Monday, 7 July 2025: 13:45
Location: SJES008 (Faculty of Legal, Economic, and Social Sciences (JES))
Oral Presentation
Jesus DE LA PENA RODRIGUEZ, Universidad de Granada, Spain
This paper seeks to examine the emotional dynamic of dread in the settlement experiences of Honduran immigrants in Mexico City, and to investigate the impact of this on their ambivalent sense of belonging and its relationship to the characteristics of the Mesoamerican Migratory System (MMS). The analysis is based on eight narrative interviews of Honduran immigrants in Mexico City, examined from a theoretical perspective informed by the sociology of emotions and migration studies (Ariza, 2017; Kemper, 1987; Scribano, 2013; Turner, 2007).
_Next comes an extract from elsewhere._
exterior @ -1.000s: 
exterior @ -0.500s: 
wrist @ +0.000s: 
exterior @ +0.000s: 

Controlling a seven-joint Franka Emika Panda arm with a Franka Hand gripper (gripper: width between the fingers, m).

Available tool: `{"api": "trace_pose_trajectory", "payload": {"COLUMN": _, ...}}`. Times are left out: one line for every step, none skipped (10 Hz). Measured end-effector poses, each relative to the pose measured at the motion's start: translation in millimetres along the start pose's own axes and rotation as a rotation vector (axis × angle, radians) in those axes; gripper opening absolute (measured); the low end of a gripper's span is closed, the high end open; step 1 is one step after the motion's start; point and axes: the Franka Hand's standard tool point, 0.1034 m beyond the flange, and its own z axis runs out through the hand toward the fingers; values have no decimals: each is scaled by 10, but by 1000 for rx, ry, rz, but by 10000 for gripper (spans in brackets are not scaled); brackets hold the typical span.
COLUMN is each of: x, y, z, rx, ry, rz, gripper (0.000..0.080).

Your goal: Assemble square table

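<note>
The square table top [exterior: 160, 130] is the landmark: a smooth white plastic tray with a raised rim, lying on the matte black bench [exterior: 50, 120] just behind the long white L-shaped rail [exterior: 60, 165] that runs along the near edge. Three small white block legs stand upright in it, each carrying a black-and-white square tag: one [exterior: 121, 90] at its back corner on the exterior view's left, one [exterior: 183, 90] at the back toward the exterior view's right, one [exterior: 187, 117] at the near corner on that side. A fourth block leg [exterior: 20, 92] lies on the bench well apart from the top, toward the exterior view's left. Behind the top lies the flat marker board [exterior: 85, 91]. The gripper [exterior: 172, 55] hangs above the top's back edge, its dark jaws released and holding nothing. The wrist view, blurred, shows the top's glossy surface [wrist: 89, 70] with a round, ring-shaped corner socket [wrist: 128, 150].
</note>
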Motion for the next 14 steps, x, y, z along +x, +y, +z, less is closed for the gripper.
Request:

To achieve this, first, I present an overview of the biographical method, the interviews, and the analytical framework used to analyze the emotional plot of their narratives (Gabriel & Ulus, 2015). Next, I define emotions as a way platform to analyze the structural arrangements of interactions, immigrants' agency, and belonging in the migratory experience. Furthermore, I define dread as an emotion that reveals the recurrence of scenarios in which power is verticalized and social humiliation takes place. Later, I demonstrate how the extreme violence during the transit through Mexico and the arbitrary actions of immigration authorities have resulted in the emergence of dread, and how this emotion led the immigrants to appreciate their stay in Mexico City as a protective mechanism against such scenarios and develop a sense of belonging in which they feel they <<are not better than before, but they are fine here>>. Subsequently, I elucidate the emotional dynamic of dread as a consequence of particular aspects of the migration governance within the MMS, such as a policy that prioritizes border control, the arbitrariness of migration officials and the involvement of non-state actors in the perpetration of extreme violence. In the conclusion, I discuss the potential of emotions to elucidate the prevalent impact of violence in numerous migratory systems and its long-term effects on the migration process.